**WORK ORDER**
Every line of the listing below is to be duplicated exactly, with the pictures left out.
AVAILABLE DATA section start
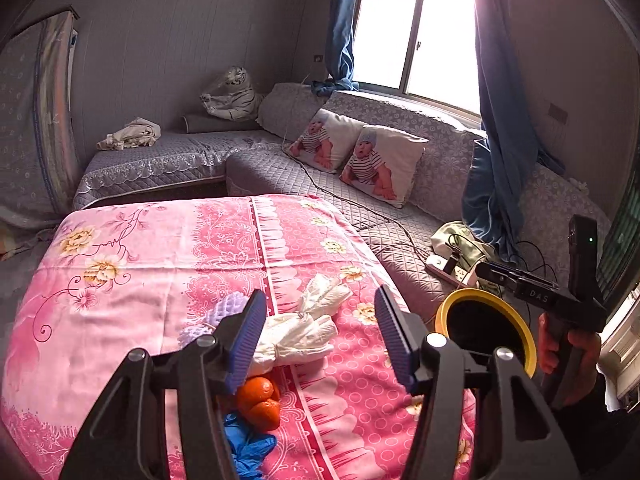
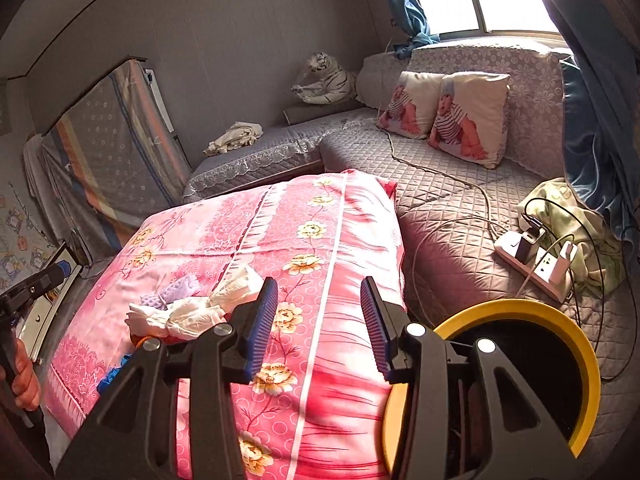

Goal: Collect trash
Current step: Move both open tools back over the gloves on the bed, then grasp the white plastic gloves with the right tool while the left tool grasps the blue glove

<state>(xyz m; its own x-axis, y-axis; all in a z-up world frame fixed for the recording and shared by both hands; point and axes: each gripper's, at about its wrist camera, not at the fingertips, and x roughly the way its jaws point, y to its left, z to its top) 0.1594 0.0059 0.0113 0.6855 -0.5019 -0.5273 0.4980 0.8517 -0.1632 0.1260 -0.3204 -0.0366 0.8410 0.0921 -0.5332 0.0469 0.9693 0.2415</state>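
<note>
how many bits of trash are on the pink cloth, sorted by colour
White crumpled tissue wads: 2
Purple knobbly piece: 1
Orange peel pile: 1
Blue glove: 1
Total: 5, all lying near each other on the pink cloth, none yet in the yellow-rimmed bin.

Two hand-held grippers, both of black plastic. On the left gripper (image 1: 320, 336), ribbed blue pads (image 1: 246, 336) and round silver screws on the angular finger arms. Same build on the right gripper (image 2: 318, 324). From the side (left wrist view): pistol-like handle, small green light, white letters "DAS". Dark sleeve (image 1: 600, 428) at the wrist.
</note>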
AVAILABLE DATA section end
**WRITTEN REPLY**
Goal: Collect trash
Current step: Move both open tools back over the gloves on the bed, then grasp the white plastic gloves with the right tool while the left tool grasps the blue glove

<state>(xyz m; its own x-axis, y-axis; all in a z-up world frame fixed for the recording and shared by both hands; point and axes: each gripper's, at about its wrist camera, not at the fingertips, and x roughly the way its jaws point, y to its left, z to its top) 0.1594 0.0059 0.0113 0.6855 -0.5019 -0.5273 0.4980 0.8517 -0.1632 0.1260 -0.3204 -0.0366 0.8410 0.0921 -0.5332 0.0469 0.9693 0.2415</state>
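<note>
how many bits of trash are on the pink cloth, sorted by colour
White crumpled tissue wads: 2
Purple knobbly piece: 1
Orange peel pile: 1
Blue glove: 1
Total: 5, all lying near each other on the pink cloth, none yet in the yellow-rimmed bin.

Two hand-held grippers, both of black plastic. On the left gripper (image 1: 320, 336), ribbed blue pads (image 1: 246, 336) and round silver screws on the angular finger arms. Same build on the right gripper (image 2: 318, 324). From the side (left wrist view): pistol-like handle, small green light, white letters "DAS". Dark sleeve (image 1: 600, 428) at the wrist.
</note>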

No further work remains in this exercise.